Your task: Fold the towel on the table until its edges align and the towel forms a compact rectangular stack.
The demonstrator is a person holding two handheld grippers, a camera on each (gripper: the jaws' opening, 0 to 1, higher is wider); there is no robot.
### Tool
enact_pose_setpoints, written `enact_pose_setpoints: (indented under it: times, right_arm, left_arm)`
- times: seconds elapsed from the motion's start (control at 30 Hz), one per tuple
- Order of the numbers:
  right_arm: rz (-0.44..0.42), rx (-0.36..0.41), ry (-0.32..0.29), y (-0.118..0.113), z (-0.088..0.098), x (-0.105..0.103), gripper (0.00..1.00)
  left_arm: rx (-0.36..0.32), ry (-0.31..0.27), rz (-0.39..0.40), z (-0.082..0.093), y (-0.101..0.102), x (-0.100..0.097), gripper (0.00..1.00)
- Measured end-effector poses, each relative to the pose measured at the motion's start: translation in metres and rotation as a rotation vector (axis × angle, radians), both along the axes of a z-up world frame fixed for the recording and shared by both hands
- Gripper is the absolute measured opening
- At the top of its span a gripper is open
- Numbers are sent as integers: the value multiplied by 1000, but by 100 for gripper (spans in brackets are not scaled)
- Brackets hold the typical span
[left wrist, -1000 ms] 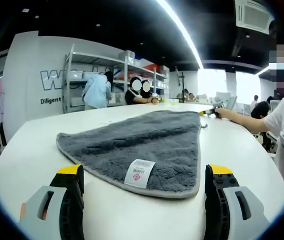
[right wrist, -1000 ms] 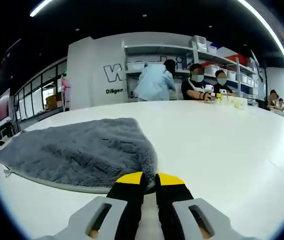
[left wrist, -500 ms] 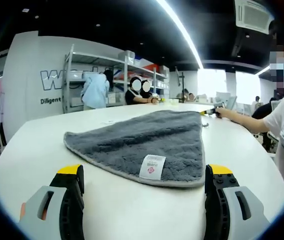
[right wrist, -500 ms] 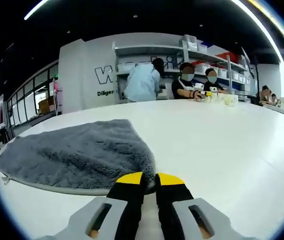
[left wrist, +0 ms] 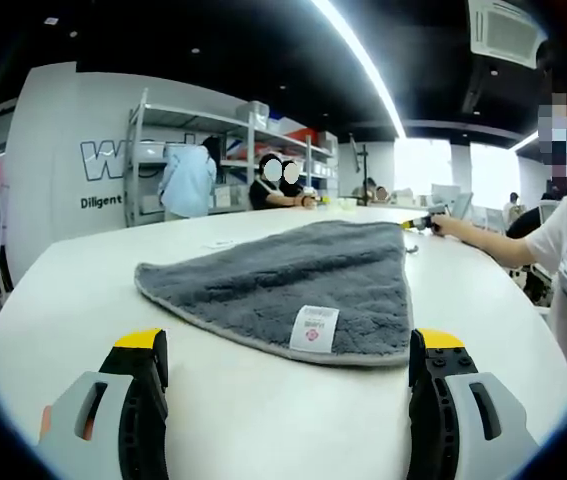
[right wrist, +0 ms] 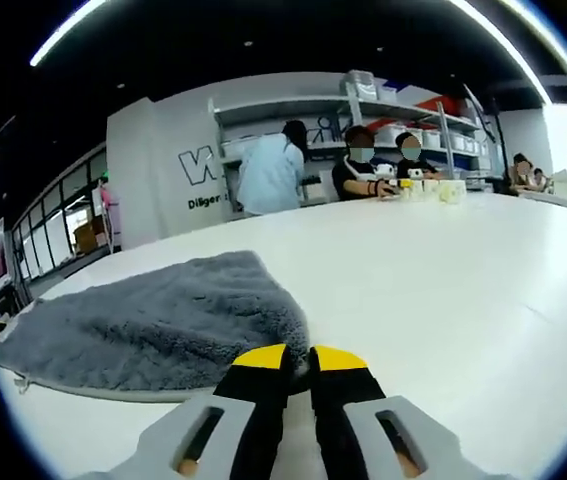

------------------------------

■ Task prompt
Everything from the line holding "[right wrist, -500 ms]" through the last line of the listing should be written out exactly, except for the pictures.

■ Solution to the exercise
[right wrist, -500 ms] 
[left wrist, +0 ms] 
[right wrist, +0 ms] 

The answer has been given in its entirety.